La Vergine delle Rocce di Leonardo:
due versioni e molte copie

Una composizione complessa e ricca di richiami simbolici, biblici e teologici, incentrata sul tema dell'Immacolata Concezione di Maria.
Ammirata già dai contemporanei, "ispirò" diverse opere, ancor oggi presenti sul territorio ambrosiano e tutte da riscoprire.

di Luca FRIGERIO

4 Dicembre 2012

Due versioni, molte copie. La «Vergine delle Rocce» è uno dei capolavori di Leonardo da Vinci, fra i più ammirati, fra i più complessi. Incentrato sul mistero dell’immacolata concezione di Maria e sul suo ruolo nella redenzione del genere umano, e tuttavia ancora da decifrare con precisione in tutti i suoi richiami biblici, teologici e simbolici. Un’opera «duplicata» dallo stesso maestro toscano, con significative varianti. E se oggi i due dipinti, pur realizzati entrambi a Milano, si trovano al Louvre di Parigi e alla National Gallery di Londra, nelle chiese e nei musei ambrosiani rimangono pregevoli lavori artistici ad essi direttamente ispirati. Tutti da scoprire ed ammirare.
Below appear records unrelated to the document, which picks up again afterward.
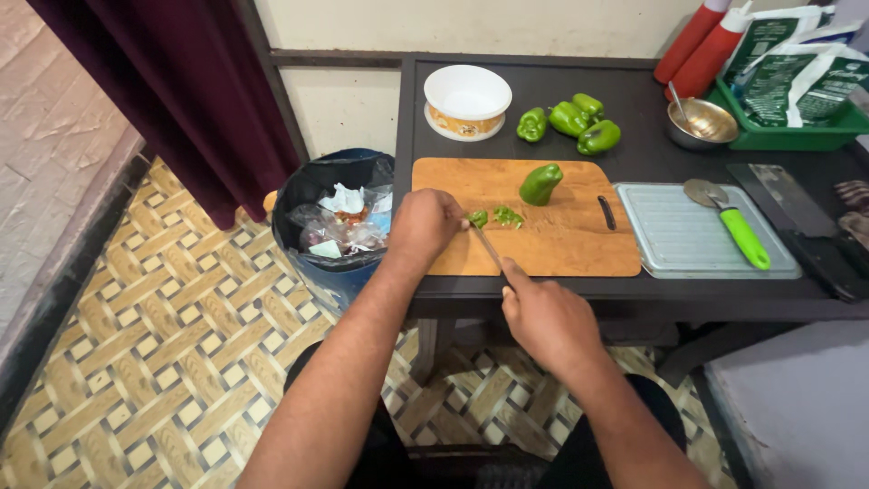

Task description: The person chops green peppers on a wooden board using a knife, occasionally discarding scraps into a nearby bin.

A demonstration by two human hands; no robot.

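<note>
my left hand (pixel 425 224) reaches onto the cutting board (pixel 561 244), fingers curled down at its left edge, pinning the cut pepper pieces (pixel 493 217). my right hand (pixel 543 317) hangs off the board's near edge, fingers closed round the knife (pixel 489 246). bare board lies right of the blade.
</note>
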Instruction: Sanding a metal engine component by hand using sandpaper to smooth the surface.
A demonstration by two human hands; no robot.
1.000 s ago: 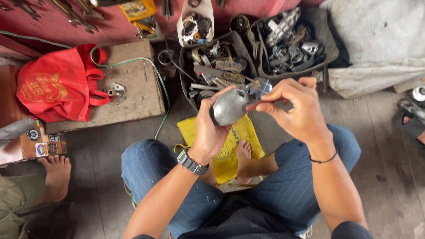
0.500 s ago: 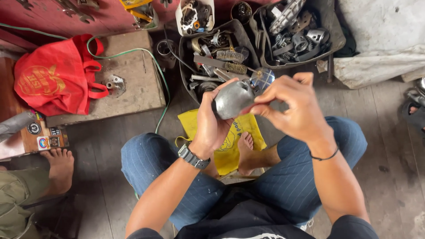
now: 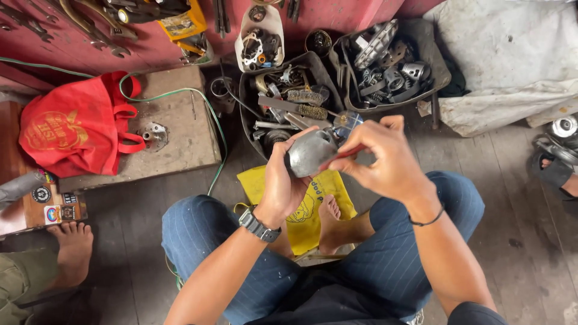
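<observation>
Red bag (image 3: 75,129) lies far left on a board. Left hand (image 3: 286,180) wraps fingers around grey metal part (image 3: 310,153), raised over the lap to steady it. Right hand (image 3: 385,159) pinches a thin red-handled tool (image 3: 346,153) against the part. Parts trays (image 3: 442,69) sit within reach behind.

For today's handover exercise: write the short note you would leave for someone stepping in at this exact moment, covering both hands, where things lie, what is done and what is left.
Left hand: grips the grey metal part above the lap.
Right hand: pinches a red-handled tool against that part.
Nearby: yellow cloth on the floor under the knees; dark tray of wire brushes and parts just ahead; second tray of metal parts to its right; red bag at left.
Done: part picked up, tool on it.
Left: work on the part looks unfinished; it is not set down.
</observation>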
La «Vergine delle Rocce» rappresenta la prima commissione certa ricevuta da Leonardo dal momento del suo arrivo a Milano. L’opera, infatti, gli venne richiesta nel 1483 dalla Confraternita laica dell’Immacolata Concezione per la propria cappella nella chiesa di San Francesco Grande, oggi scomparsa, ma che sorgeva nei pressi dell’Università Cattolica. Questo dipinto, tuttavia, con molta probabilità non fu mai consegnato ai committenti.

Secondo alcuni studiosi, infatti, l’opera avrebbe presentato elementi non pienamente ortodossi (ispirati, si è supposto, alla discussa mariologia del beato Amedeo Mendes da Silva), venendo quindi respinta dai confratelli dell’Immacolata. In realtà, come dimostrano alcuni documenti, il contenzioso fra Leonardo e la confraternita dovette essere di natura squisitamente economica.
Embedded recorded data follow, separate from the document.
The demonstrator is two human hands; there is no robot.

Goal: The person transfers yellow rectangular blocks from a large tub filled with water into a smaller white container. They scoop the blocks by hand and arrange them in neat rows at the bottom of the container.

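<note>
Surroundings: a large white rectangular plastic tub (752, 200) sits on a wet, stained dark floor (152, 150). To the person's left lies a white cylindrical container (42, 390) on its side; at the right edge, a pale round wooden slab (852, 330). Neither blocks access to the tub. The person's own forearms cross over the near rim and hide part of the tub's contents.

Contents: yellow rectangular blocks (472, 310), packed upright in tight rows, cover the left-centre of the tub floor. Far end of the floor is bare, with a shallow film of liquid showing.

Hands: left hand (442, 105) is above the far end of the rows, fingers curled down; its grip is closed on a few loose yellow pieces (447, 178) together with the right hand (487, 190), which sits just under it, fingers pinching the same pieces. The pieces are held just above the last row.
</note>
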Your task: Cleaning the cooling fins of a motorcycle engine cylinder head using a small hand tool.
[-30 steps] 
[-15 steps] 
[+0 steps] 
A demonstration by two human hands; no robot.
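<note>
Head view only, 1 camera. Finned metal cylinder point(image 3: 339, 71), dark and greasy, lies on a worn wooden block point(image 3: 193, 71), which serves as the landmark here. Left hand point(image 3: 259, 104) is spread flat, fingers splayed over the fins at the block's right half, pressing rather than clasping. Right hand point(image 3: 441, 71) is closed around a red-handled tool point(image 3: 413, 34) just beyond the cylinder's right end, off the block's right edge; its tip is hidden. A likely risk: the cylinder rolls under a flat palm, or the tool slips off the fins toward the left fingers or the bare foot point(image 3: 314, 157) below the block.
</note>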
A questo, però, si aggiunse forse anche l’interessamento dello stesso Ludovico il Moro, che si sarebbe «impossessato» della pala per farne dono a Massimiliano d’Asburgo in occasione delle sue nozze con Bianca Maria Sforza. In seguito a successivi «incroci» dinastici, il dipinto sarebbe poi arrivato alla corte di Fontainebleau e quindi al Museo del Louvre.
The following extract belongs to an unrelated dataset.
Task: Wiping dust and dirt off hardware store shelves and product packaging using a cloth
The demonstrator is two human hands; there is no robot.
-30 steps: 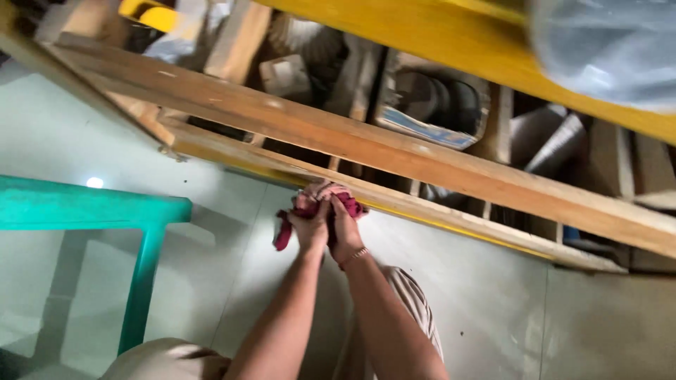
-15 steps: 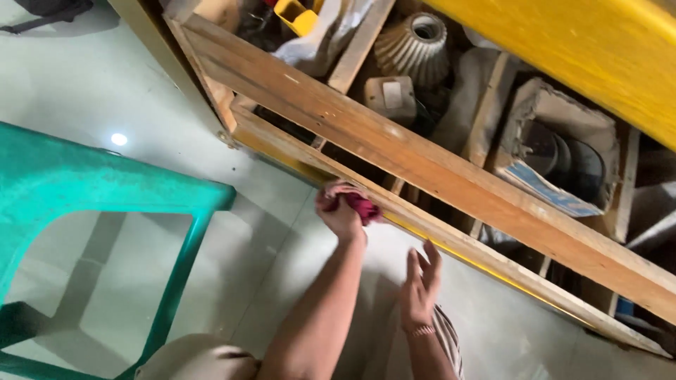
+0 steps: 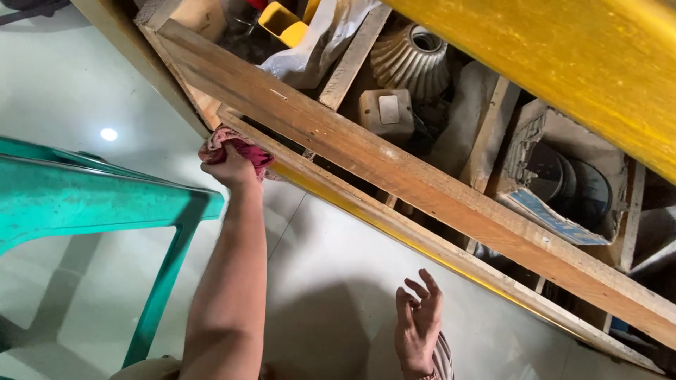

Per onorare comunque il contratto con San Francesco Grande, il nostro artista pose mano, dieci anni più tardi, a una seconda versione della «Vergine delle Rocce», poi ultimata tra il 1506 e il 1508 (anche con l’aiuto di allievi), infondendovi un’atmosfera sensibilmente diversa ed elaborando una differente gestualità dei personaggi. Con la soppressione della Confraternita dell’Immacolata, nel XVIII secolo, l’opera fu quindi venduta a un pittore inglese, entrando così a far parte delle collezioni londinesi.

Estremamente complessa, lo si diceva, è la lettura di questo capolavoro, nelle sue due varianti. Qui facciamo notare soltanto come la grotta in cui Leonardo ambienta la scena sia fortemente evocativa del mistero di quel grembo materno destinato ad accogliere il Figlio di Dio, e quindi della Natività. I massi stessi che circondano la Vergine rimandano al Cantico dei Cantici, dove lo sposo parla della sua amata come di una colomba nascosta nelle fenditure della roccia: Maria, cioè, nasce dall’eternità nel cuore stesso del Creato per essere Madre di Dio. Madre di quel Bambino Gesù su cui stende la sua mano, come a riconoscere il mistero straordinario dell’Incarnazione, ma allo stesso tempo come a proteggere quel figlio che darà la vita per la salvezza degli uomini (e che la presenza del Precursore già testimonia).

Questa composizione di Leonardo destò grandissima ammirazione già nei contemporanei, tanto da essere subito copiata e imitata. Fra le numerose opere ispirate alla «Vergine delle Rocce», segnaliamo innanzitutto un’opera davvero particolare e per molti versi straordinaria: si tratta di un paliotto di seta ricamata, realizzato per il santuario del Sacro Monte di Varese e oggi conservato nell’attiguo Museo Baroffio. Il prezioso manufatto è stato recentemente datato intorno al 1490, pochi anni dopo, cioè, la realizzazione della prima versione della pala leonardesca, dalla quale, infatti, sembra derivare direttamente (come dimostra il gesto dell’angelo che indica san Giovannino).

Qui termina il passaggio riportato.